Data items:

---+---

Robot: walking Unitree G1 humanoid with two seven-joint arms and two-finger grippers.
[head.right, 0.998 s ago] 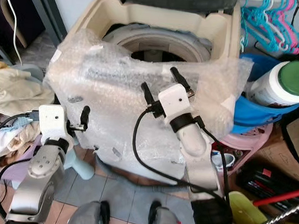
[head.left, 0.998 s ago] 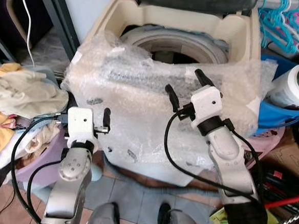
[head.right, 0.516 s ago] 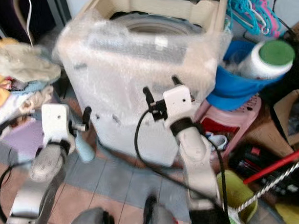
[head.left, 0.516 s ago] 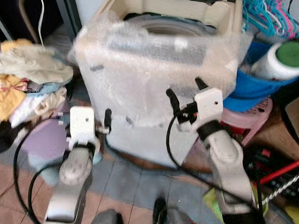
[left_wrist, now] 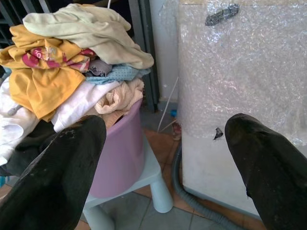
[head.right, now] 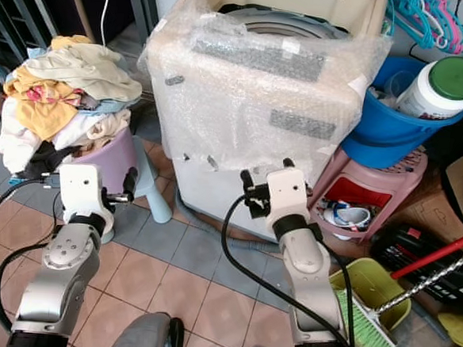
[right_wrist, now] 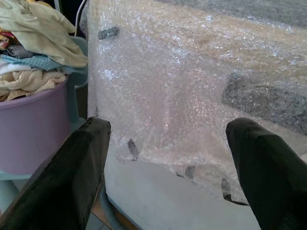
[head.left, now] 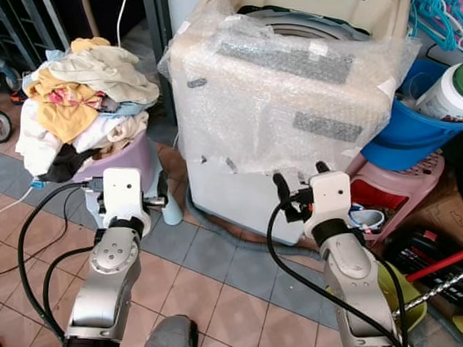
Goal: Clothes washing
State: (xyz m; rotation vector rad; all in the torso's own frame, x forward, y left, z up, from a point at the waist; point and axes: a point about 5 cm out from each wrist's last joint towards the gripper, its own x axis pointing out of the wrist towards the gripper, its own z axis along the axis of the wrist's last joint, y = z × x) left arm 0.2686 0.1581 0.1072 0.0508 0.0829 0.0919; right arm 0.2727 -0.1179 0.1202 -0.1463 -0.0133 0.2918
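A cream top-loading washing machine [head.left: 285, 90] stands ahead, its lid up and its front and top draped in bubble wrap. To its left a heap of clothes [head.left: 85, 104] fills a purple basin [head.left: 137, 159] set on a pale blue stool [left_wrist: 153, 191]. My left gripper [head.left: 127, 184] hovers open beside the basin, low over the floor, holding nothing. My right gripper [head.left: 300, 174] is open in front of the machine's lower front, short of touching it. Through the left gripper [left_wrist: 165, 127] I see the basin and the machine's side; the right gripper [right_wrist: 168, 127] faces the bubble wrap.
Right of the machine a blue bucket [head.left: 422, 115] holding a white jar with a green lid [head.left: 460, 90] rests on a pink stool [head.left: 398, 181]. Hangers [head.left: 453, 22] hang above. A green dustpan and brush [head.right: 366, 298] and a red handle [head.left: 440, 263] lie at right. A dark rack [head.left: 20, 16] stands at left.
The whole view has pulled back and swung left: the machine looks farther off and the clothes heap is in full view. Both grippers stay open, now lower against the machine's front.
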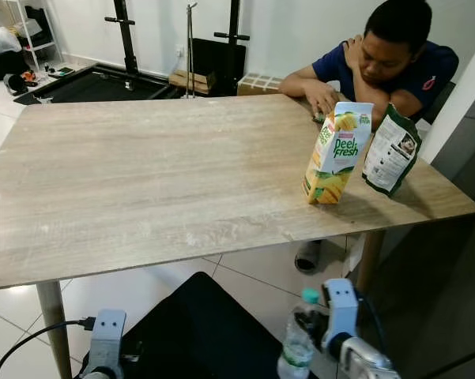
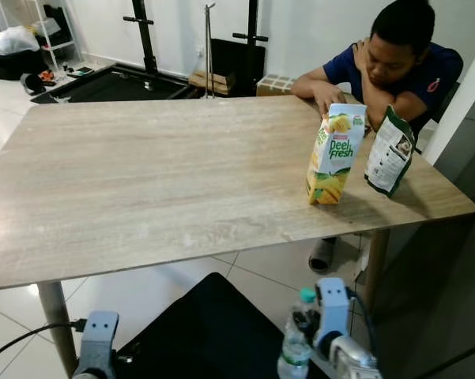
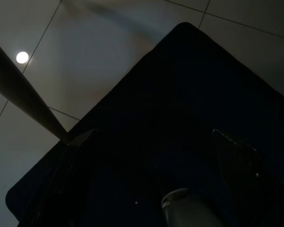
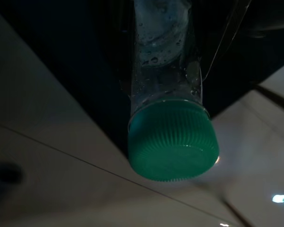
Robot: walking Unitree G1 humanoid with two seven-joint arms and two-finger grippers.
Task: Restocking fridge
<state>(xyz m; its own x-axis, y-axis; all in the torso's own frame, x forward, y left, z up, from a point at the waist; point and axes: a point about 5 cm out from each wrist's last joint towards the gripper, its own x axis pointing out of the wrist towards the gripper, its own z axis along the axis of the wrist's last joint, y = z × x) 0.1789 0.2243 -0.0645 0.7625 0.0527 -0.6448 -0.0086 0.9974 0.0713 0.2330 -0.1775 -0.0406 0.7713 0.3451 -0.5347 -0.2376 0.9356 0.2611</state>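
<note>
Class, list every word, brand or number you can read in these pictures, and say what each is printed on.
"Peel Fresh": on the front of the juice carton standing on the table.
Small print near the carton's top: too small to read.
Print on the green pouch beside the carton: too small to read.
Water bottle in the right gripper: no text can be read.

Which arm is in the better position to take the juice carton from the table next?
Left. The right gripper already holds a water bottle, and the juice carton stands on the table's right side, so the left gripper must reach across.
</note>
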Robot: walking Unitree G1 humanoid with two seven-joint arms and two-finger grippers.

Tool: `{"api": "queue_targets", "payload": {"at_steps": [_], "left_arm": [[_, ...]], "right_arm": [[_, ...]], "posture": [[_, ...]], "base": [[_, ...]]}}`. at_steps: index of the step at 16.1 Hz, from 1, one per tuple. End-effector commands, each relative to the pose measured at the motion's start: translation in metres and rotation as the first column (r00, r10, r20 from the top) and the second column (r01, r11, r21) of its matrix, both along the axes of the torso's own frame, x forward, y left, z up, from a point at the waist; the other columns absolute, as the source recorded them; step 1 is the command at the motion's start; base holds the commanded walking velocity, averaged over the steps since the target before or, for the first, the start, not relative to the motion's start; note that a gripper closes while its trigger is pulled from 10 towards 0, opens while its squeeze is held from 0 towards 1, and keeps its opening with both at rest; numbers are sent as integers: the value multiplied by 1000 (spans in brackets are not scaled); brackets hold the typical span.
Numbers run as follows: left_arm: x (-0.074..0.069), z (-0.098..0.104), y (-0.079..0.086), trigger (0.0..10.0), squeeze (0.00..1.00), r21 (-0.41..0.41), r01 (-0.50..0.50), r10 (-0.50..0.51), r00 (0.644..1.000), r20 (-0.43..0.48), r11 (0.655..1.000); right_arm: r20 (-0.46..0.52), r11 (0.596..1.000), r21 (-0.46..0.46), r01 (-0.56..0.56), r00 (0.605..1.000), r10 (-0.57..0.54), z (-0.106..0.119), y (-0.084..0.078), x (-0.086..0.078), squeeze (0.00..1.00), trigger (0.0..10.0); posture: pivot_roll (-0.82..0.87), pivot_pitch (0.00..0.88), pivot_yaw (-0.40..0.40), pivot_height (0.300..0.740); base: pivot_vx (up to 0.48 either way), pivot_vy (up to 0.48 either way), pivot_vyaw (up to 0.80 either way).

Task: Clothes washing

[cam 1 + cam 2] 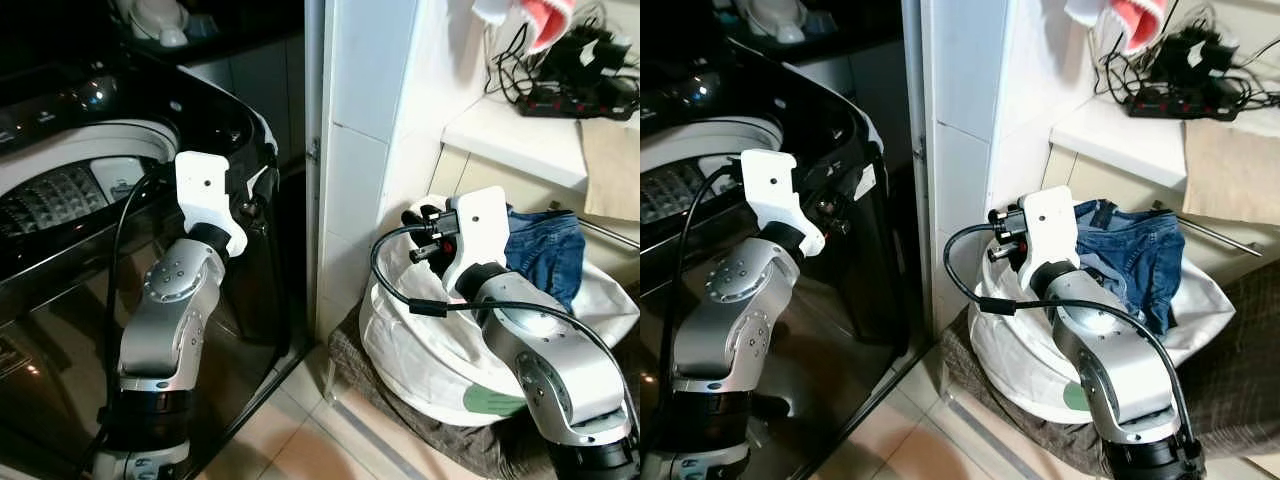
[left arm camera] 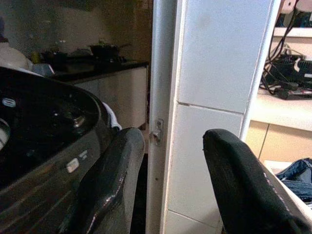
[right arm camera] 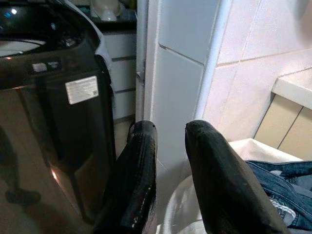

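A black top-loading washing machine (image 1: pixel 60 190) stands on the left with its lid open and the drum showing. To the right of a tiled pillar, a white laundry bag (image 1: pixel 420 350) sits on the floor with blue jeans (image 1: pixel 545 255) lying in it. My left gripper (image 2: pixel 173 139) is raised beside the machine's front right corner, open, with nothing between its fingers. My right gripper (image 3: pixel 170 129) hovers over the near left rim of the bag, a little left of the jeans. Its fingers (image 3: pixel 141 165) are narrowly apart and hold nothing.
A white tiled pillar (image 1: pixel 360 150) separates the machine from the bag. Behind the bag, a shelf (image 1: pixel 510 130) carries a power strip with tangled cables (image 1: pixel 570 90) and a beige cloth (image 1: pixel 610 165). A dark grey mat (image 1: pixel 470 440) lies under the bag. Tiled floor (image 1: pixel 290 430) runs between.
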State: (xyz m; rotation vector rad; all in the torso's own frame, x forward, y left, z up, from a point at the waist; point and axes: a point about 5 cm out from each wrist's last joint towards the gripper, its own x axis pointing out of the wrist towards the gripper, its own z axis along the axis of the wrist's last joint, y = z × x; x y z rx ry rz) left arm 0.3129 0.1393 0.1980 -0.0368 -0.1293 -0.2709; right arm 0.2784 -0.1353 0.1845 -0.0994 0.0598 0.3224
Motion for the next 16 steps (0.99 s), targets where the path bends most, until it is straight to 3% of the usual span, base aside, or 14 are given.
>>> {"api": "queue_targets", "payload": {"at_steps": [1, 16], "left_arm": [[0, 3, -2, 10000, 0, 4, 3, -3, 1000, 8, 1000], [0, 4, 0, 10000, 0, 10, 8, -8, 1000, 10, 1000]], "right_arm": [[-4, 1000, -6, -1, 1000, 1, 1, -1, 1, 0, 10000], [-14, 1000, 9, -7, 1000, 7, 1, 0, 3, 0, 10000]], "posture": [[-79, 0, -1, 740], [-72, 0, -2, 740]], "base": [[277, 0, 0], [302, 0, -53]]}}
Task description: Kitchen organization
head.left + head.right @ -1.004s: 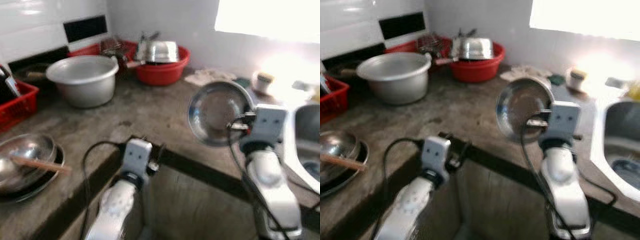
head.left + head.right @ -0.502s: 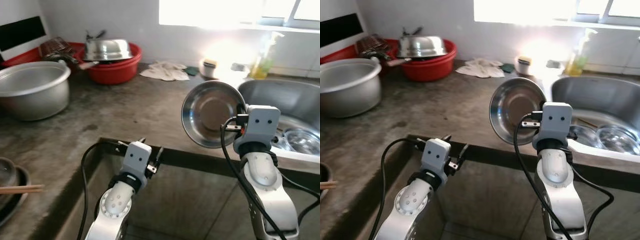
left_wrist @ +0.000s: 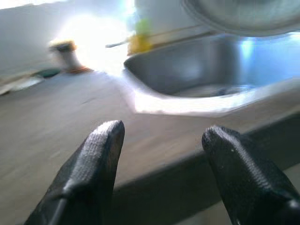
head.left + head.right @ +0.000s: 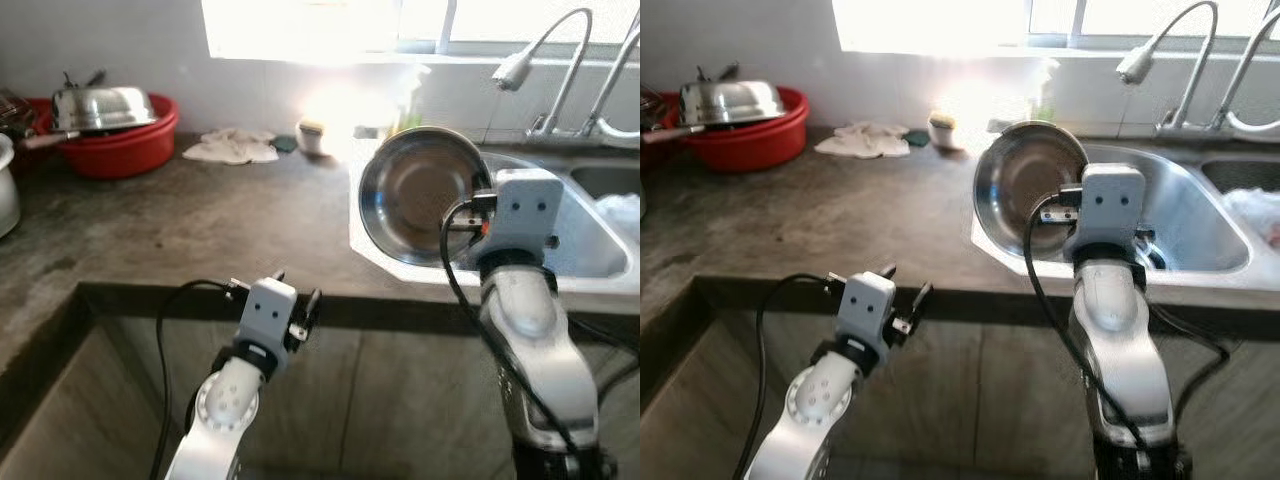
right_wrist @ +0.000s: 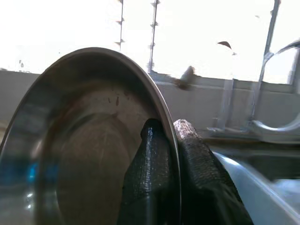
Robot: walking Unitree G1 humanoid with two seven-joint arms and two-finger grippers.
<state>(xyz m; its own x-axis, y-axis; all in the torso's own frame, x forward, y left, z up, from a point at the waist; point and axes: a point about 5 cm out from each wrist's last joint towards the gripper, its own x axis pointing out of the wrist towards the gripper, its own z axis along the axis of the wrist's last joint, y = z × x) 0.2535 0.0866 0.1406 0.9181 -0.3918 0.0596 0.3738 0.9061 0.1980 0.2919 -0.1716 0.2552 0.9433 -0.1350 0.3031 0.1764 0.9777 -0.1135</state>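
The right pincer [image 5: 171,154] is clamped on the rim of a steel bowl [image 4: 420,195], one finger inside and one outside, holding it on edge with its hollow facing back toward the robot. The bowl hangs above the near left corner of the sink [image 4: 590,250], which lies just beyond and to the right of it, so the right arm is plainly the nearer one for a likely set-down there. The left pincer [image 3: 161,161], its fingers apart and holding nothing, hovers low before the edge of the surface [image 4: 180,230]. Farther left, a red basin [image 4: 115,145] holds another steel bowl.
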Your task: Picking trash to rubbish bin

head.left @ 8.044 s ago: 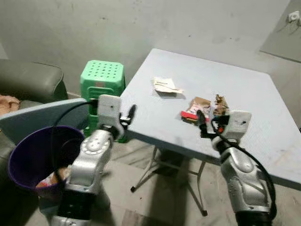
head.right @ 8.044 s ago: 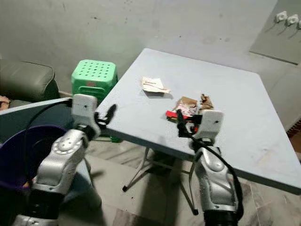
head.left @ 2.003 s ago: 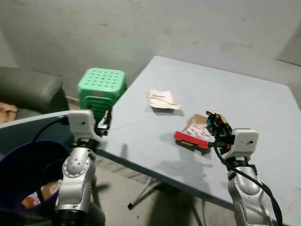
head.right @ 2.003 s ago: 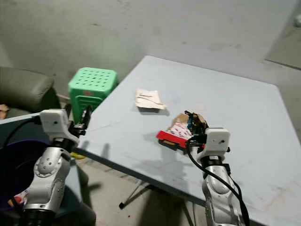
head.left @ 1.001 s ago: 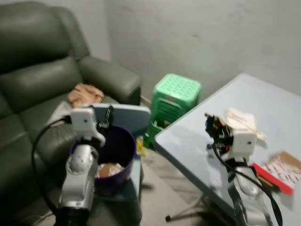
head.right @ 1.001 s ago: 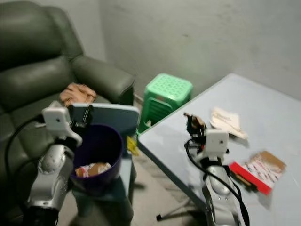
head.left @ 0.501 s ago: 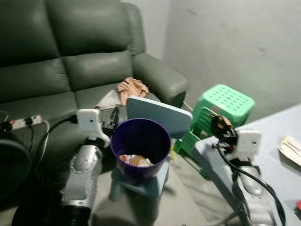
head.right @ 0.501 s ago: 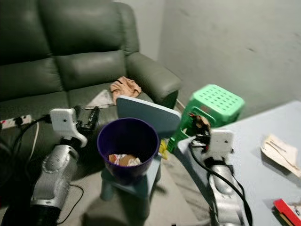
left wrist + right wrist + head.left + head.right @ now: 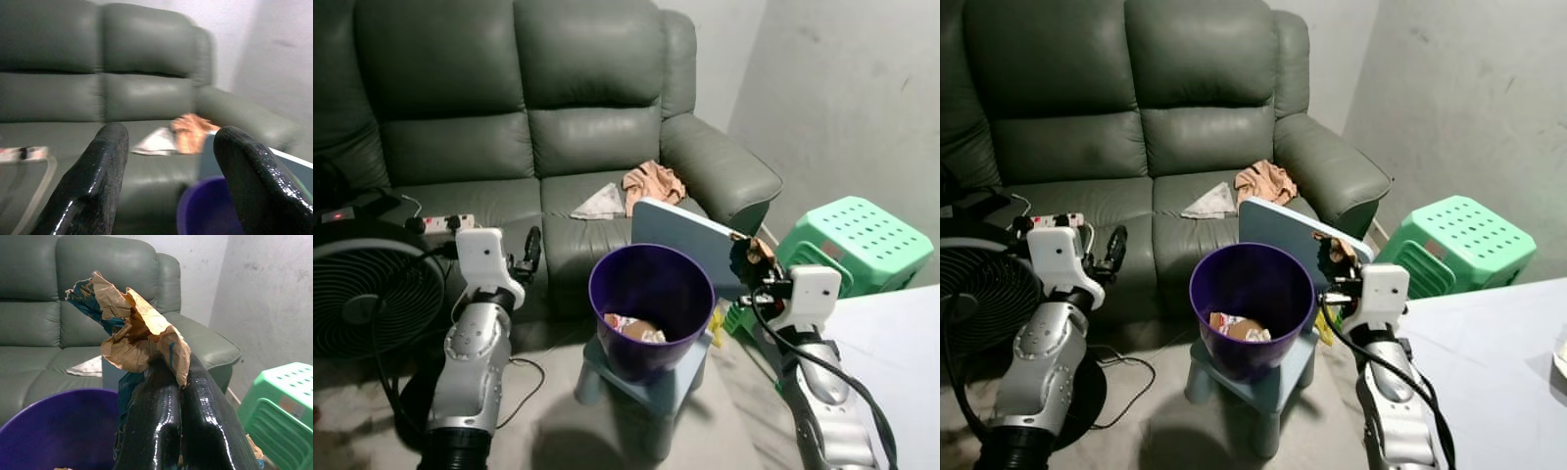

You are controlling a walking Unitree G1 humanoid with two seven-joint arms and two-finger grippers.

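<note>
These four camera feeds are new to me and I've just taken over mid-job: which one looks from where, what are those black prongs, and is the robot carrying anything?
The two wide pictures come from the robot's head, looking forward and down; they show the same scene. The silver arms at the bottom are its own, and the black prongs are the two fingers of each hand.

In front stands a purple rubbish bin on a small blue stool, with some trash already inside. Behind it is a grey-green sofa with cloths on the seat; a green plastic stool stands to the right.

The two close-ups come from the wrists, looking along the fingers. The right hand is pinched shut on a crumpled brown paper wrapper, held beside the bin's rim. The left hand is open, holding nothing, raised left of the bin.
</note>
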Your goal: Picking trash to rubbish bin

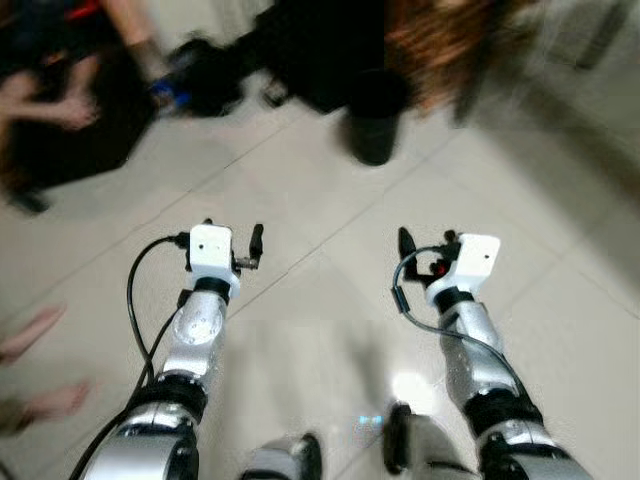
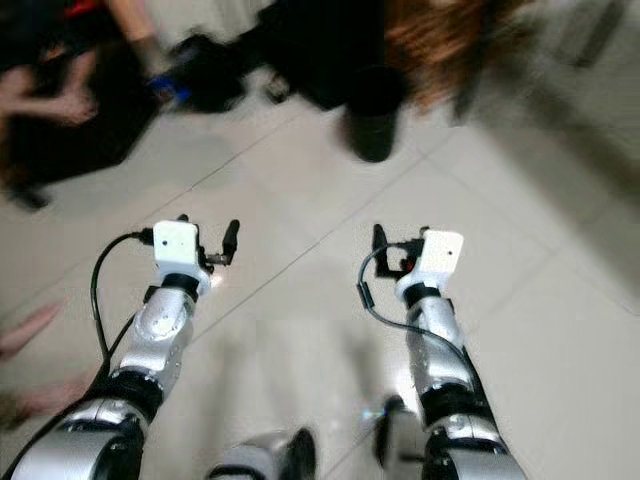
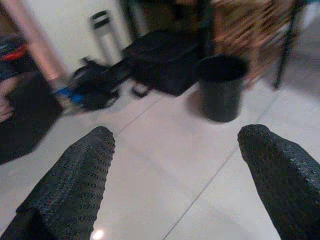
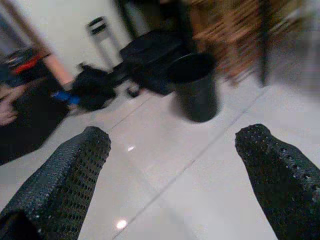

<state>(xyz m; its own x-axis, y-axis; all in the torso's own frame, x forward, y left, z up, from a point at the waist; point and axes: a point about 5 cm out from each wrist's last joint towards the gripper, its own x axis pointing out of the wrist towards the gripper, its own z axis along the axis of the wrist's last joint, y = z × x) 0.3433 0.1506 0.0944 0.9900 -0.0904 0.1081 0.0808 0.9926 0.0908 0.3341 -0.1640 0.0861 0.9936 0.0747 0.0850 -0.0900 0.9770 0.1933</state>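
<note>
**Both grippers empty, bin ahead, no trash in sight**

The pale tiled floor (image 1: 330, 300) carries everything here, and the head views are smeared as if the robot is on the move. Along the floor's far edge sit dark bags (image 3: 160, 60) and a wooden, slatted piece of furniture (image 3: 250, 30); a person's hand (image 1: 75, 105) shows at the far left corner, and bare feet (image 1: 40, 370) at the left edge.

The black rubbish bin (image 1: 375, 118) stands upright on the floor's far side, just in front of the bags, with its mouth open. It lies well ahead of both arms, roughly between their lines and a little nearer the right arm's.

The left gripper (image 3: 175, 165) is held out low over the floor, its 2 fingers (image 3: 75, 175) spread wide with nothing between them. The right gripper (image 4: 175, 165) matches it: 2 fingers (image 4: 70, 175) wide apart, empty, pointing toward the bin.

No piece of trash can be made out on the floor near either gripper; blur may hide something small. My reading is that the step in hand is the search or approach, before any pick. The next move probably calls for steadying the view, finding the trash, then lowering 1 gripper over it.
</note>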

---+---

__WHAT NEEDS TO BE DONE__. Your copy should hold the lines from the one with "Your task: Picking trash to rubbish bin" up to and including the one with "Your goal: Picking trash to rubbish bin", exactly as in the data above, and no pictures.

__TASK RESULT__.
Your task: Picking trash to rubbish bin

head.left @ 8.044 s ago: 
head.right @ 8.044 s ago: 
head.left @ 2.003 s ago: 
head.right @ 2.003 s ago: 
head.left @ 1.001 s ago: 
head.right @ 1.001 s ago: 
head.left @ 0.501 s ago: 
head.right @ 0.501 s ago: 
left wrist + right wrist + head.left + head.right @ now: 

You are controlling a walking Unitree G1 humanoid with two seven-joint arms and two-finger grippers.

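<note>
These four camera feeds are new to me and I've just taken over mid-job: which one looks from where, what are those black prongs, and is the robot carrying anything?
The two wide pictures come from the robot's head, looking forward and down; they show the same scene. The silver arms at the bottom are its own, and the black prongs are the two fingers of each hand.

In front stands a purple rubbish bin on a small blue stool, with some trash already inside. Behind it is a grey-green sofa with cloths on the seat; a green plastic stool stands to the right.

The two close-ups come from the wrists, looking along the fingers. The right hand is pinched shut on a crumpled brown paper wrapper, held beside the bin's rim. The left hand is open, holding nothing, raised left of the bin.
</note>
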Your goal: Picking trash to rubbish bin

No part of the answer remains open.